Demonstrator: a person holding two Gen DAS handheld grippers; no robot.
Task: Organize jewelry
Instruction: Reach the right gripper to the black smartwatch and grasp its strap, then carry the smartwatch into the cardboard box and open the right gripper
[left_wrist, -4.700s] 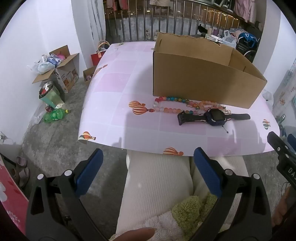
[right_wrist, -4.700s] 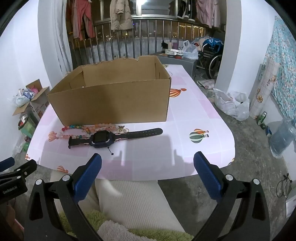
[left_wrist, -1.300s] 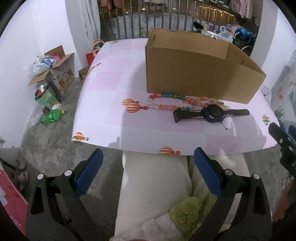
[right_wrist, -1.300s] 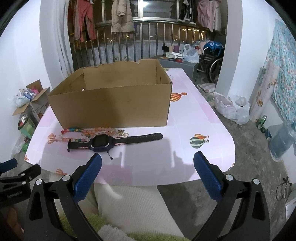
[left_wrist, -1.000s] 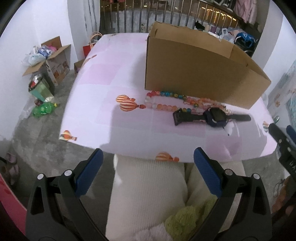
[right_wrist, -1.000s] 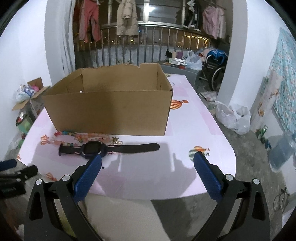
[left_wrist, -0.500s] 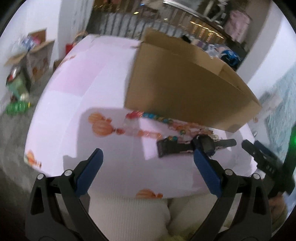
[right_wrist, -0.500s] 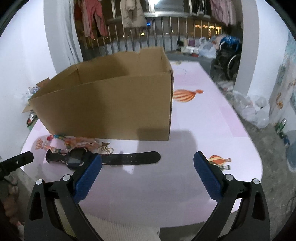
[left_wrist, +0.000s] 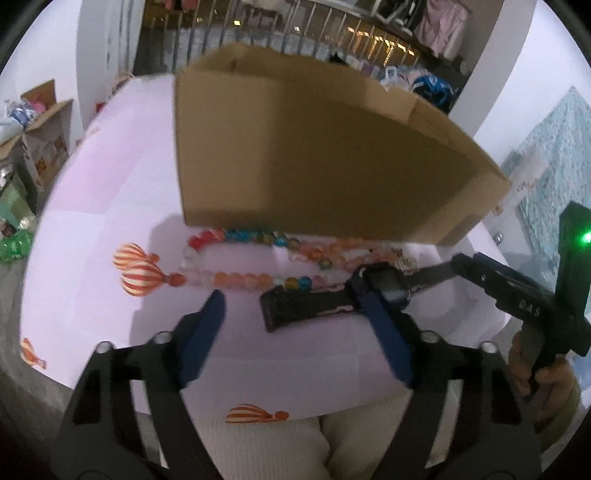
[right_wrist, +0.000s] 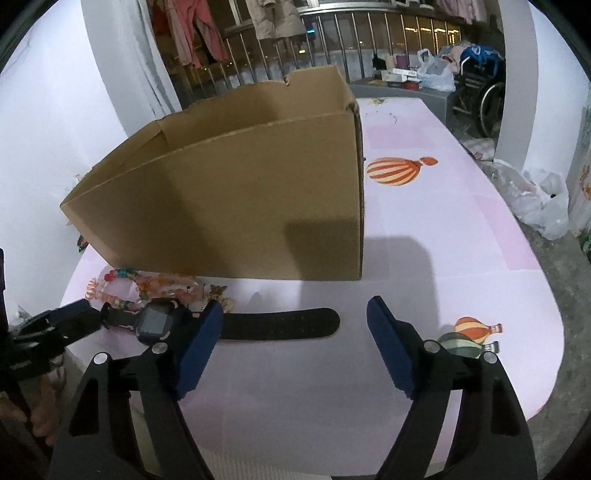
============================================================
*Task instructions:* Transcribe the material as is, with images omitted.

*Result:*
Demonstrator: a person holding two Gen DAS handheld grippers; no robot.
Task: Organize jewelry
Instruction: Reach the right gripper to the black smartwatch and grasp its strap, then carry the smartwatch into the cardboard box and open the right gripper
[left_wrist, -4.700s] 
[right_wrist, -4.700s] 
[left_wrist, -1.300s] 
[right_wrist, -1.300s] 
[left_wrist, -1.000s] 
[right_wrist, -1.000s] 
[left_wrist, -0.500s] 
[right_wrist, -0.500s] 
[left_wrist, +0.000s] 
[right_wrist, +0.000s] 

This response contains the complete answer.